▶ _What to do_
Check every line of the data below for the word "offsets" and say how many have it, without further comment.
*** Begin section ***
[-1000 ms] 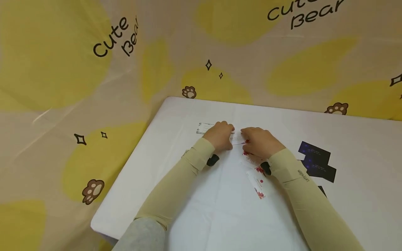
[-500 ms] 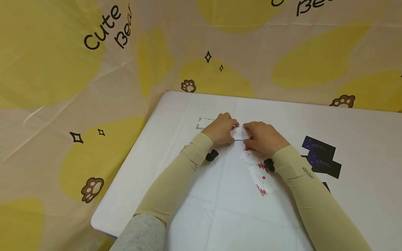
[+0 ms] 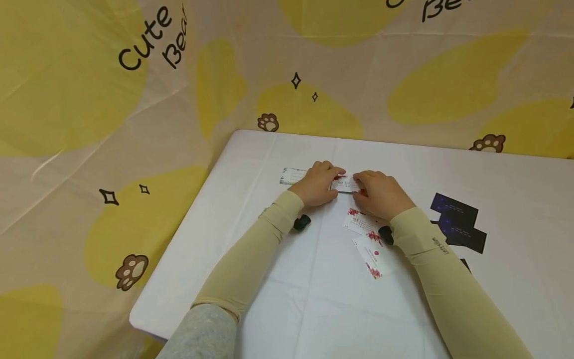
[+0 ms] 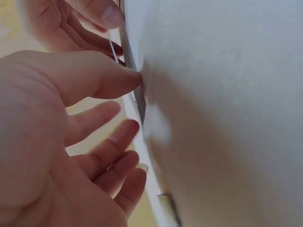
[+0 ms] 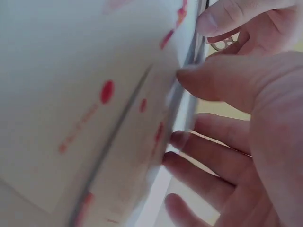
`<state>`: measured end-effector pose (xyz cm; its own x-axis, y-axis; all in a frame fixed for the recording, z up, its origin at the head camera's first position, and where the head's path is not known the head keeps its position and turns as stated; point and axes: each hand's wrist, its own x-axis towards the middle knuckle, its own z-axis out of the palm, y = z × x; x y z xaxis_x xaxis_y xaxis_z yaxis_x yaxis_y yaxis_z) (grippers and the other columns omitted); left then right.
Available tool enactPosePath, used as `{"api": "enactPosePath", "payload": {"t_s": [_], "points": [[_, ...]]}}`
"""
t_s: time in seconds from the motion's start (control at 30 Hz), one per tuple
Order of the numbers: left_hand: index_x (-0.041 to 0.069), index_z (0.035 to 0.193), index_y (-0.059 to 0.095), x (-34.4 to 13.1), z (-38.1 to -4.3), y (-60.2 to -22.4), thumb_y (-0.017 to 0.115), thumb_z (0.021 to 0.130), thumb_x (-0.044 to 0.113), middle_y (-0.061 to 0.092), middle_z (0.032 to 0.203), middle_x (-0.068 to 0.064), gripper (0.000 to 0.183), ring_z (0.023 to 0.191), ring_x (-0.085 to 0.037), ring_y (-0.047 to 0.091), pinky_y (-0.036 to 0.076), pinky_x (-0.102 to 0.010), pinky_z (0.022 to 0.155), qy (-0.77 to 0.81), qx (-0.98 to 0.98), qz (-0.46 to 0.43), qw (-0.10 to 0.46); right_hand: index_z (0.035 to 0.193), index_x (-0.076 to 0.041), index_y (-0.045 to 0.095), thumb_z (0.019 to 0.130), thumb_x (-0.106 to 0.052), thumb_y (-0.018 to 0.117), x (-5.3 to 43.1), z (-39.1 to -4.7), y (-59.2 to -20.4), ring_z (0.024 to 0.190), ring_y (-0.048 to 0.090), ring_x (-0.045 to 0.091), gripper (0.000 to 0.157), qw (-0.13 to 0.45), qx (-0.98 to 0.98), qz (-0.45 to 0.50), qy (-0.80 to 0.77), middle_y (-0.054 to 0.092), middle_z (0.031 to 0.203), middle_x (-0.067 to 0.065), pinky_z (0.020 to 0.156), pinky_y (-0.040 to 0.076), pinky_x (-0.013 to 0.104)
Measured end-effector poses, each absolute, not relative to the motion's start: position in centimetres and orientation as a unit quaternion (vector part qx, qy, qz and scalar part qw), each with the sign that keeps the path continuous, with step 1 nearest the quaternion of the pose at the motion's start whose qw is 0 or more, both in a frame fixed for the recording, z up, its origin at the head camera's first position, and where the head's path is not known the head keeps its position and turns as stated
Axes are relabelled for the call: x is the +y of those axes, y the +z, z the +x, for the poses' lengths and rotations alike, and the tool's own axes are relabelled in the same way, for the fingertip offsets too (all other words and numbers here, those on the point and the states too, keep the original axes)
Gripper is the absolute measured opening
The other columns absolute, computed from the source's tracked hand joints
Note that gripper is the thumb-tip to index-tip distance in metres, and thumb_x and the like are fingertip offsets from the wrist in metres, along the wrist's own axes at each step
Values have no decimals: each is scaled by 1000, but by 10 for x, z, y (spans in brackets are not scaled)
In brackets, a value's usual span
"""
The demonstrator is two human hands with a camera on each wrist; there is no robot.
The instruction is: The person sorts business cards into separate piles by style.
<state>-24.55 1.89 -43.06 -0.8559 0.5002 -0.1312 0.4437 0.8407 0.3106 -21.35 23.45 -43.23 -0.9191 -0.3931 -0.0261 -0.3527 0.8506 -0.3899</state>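
A white business card (image 3: 345, 185) with red floral corners lies crosswise between my two hands at the back of the table. My left hand (image 3: 317, 183) pinches its left end, thumb on the near edge and a finger on the far edge. On the right end my right hand (image 3: 381, 193) pinches it the same way. A dark line shows under the card's near edge; whether there is more than one card I cannot tell. Beside my left hand lies a white card with a grey-green leafy border (image 3: 292, 176), partly hidden by that hand.
Two white cards with red florals, an upper one (image 3: 358, 221) and a lower one (image 3: 373, 257), lie near my right wrist. Several black cards with blue lights (image 3: 462, 224) overlap farther right. The white table (image 3: 215, 249) ends at a patterned curtain (image 3: 251, 70).
Both hands, with the floral card between them, have shifted a little away from me and to the right. The card sits straighter and more of it shows. The loose cards stay put.
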Motion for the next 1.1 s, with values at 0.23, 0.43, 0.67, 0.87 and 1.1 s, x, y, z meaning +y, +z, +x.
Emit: {"api": "enactPosePath", "payload": {"t_s": [0.23,0.43,0.67,0.87,1.1], "points": [[16,164,46,40,-212,-406,73,102,34,53,157,-7,70,146,-25,47,40,-41,125,88,942,302,113,157,1,50,100,-28,73,251,-172,-410,146,52,51,68,70,962,-189,-182,55,159,26,122,38,68],[11,162,47,62,-170,-388,76,99,32,55,156,-9,72,144,-27,52,45,-39,122,52,911,379,155,151,3,57,94,-28,84,270,-107,-404,141,57,52,71,40,967,-205,-145,60,153,28,115,43,70],[16,147,64,71,-153,-392,80,94,14,65,141,1,55,132,-19,58,48,-32,115,39,881,437,178,130,3,68,85,-44,89,256,-68,-399,124,67,47,69,51,979,-175,-89,72,132,23,100,53,67],[20,142,70,71,-154,-399,72,92,3,67,138,6,53,133,-16,57,44,-30,117,49,856,483,178,113,7,70,83,-46,86,242,-55,-396,101,67,40,63,79,987,-131,-43,73,109,20,82,57,60],[22,132,73,76,-148,-399,78,91,15,66,122,4,42,119,-17,56,48,-27,104,5,873,453,181,93,1,68,80,-39,89,244,-53,-401,81,57,31,47,69,988,-132,-35,60,87,12,68,54,52]]}}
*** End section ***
▶ _Result of the exercise_
2